On Feb. 3, a Wall Street Journal opinion piece titled, “Oil Frackers Brace for End of the U.S. Shale Boom,” took a hard look at major shale players’ remaining inventory of quality drilling locations.
The gist of the piece was that major shale operators — no matter what basin they’re operating in — have a limited number of economic locations they can drill. As a result, they are slowing drilling to avoid depleting remaining reserves too quickly, or within the next five to 10 years.
What struck me about the piece was its limited perspective. Namely, it ignores the fact that oil and gas basins have more than one producing reservoir.
The map of Texas below shows all wells that were drilled with a first production date before Dec. 1, 1980, prior to the unconventional boom.

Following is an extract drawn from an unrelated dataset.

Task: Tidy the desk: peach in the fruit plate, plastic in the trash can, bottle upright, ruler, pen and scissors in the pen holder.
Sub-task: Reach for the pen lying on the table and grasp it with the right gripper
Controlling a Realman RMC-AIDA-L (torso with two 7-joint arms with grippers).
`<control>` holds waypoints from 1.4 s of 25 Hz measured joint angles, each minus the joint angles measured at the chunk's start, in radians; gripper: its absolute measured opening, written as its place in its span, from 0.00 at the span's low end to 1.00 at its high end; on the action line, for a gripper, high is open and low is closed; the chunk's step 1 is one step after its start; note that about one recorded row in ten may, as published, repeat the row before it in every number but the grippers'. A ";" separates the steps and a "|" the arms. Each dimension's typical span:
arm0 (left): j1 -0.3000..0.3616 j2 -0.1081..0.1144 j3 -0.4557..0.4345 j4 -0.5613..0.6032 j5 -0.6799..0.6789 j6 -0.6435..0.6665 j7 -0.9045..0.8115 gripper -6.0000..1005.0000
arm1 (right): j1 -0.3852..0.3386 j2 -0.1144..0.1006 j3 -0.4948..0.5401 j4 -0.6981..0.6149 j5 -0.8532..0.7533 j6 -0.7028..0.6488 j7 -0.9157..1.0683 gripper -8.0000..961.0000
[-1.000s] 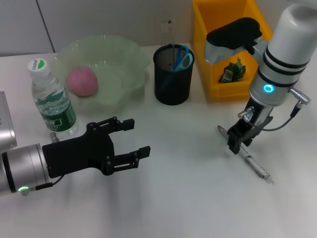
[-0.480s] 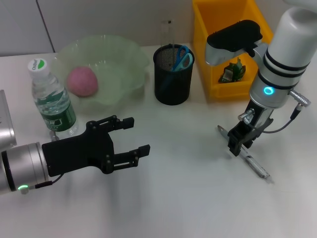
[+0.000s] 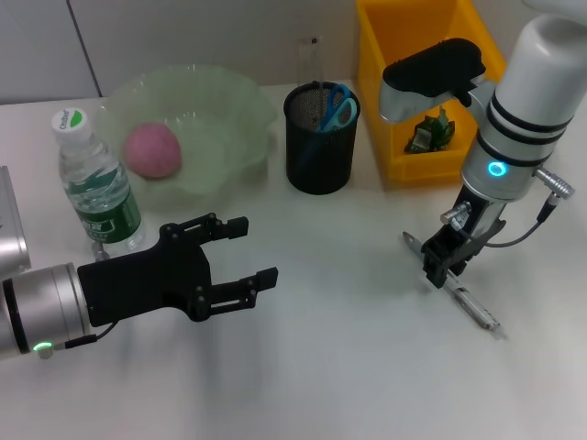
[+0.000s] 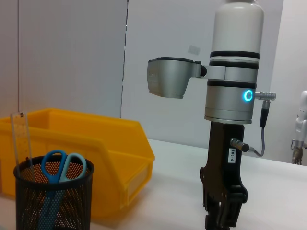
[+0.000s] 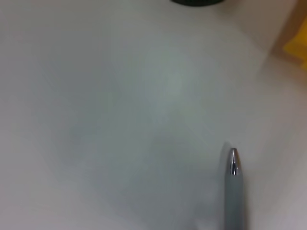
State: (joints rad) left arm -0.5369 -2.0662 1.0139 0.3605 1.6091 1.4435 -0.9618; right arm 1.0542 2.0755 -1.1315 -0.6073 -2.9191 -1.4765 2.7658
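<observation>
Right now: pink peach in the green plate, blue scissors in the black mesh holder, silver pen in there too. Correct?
Not the silver pen: the head view shows it lying on the white desk under the right gripper. The pink peach is in the green plate, and the blue scissors are in the black mesh holder.

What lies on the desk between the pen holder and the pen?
Nothing: in the head view the white desk is bare from the pen holder to the pen, where the right gripper sits. The left gripper hovers open, well off that stretch.
</observation>
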 joint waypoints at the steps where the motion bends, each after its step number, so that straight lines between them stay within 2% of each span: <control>1: 0.000 0.000 0.000 0.000 0.000 0.000 0.000 0.78 | 0.000 0.000 0.000 0.000 0.000 0.002 0.000 0.28; 35: 0.000 0.002 0.011 0.002 0.000 0.006 0.000 0.78 | -0.014 0.000 -0.005 0.004 0.000 0.005 0.000 0.27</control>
State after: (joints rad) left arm -0.5370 -2.0647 1.0247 0.3621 1.6091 1.4493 -0.9622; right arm 1.0399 2.0754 -1.1366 -0.6036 -2.9192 -1.4712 2.7656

If we look next at the horizontal wells that have been drilled in Texas alone from 2000-present, one thing is clear — these unconventional wells have been drilled in fairways with plenty of conventional production.
The above map shows 84,895 horizontals, and nearly all of them — except the eastern Austin Chalk/Woodbine wells in Polk, Tyler, Jasper and Newton Counties — have been drilled in areas of adequate to excellent conventional production.
Nearly 85,000 new well logs have been added to our store of knowledge about Texas’ subsurface. Given the astounding number of line miles of seismic that have been shot to tease out the fracturing, surface curvature and petrophysical characteristics of formations like the Eagle Ford or the Wolfcamp, it’s a sure bet that there are more tools than ever in our exploration arsenal to find attractive new conventional field or field extensions.
The rewards are there.
Consider my favorite example, Pioneer’s discovery of Sinor Nest field in Live Oak County.
The following map shows vertical wells with first production dates that precede the Eagle Ford boom. The northern part of the county was sparsely explored.
That changed with the burgeoning Eagle Ford expansion.
And with it, Pioneer found a nice, thick stray Wilcox sand (open hole log examples below) discovery that became the Sinor Nest Field, the yellow box on the previous map.
With well total depths around 8,000 feet and a mix of vertical and low offset directional wells, Sinor Nest has produced more than 7 million barrels of oil and 11 Bcf of gas from 28 wells. Using oil and gas prices from Feb. 4, 2022, and assuming a royalty of 25%, these produced assets would generate more than $485 million of net revenue before ongoing lease operating expenses. Not bad at all for 28 vertical wells drilled to about 8,000 feet.
Nearly half the Wilcox wells have produced more than 350,000 BOE.
I remember working in the Austin Chalk in the mid ‘80s when I was put on notice about uphole opportunities when AOP Operating plugged back Humble’s Isis well (Austin Chalk) and re-perforated the Wilcox from 5,502 to 5,534 feet. This uphole re-completion in the Wilcox produced nearly six Bcf of gas but only 39,414 bbl of oil.
Four months later, HECI Exploration brought in the Russell Neel Unit well, which ultimately produced 507,621 bbl and 521,959 MCF of gas at depths of around 5,600 feet with stable and predictable decline rates, but with high water cuts.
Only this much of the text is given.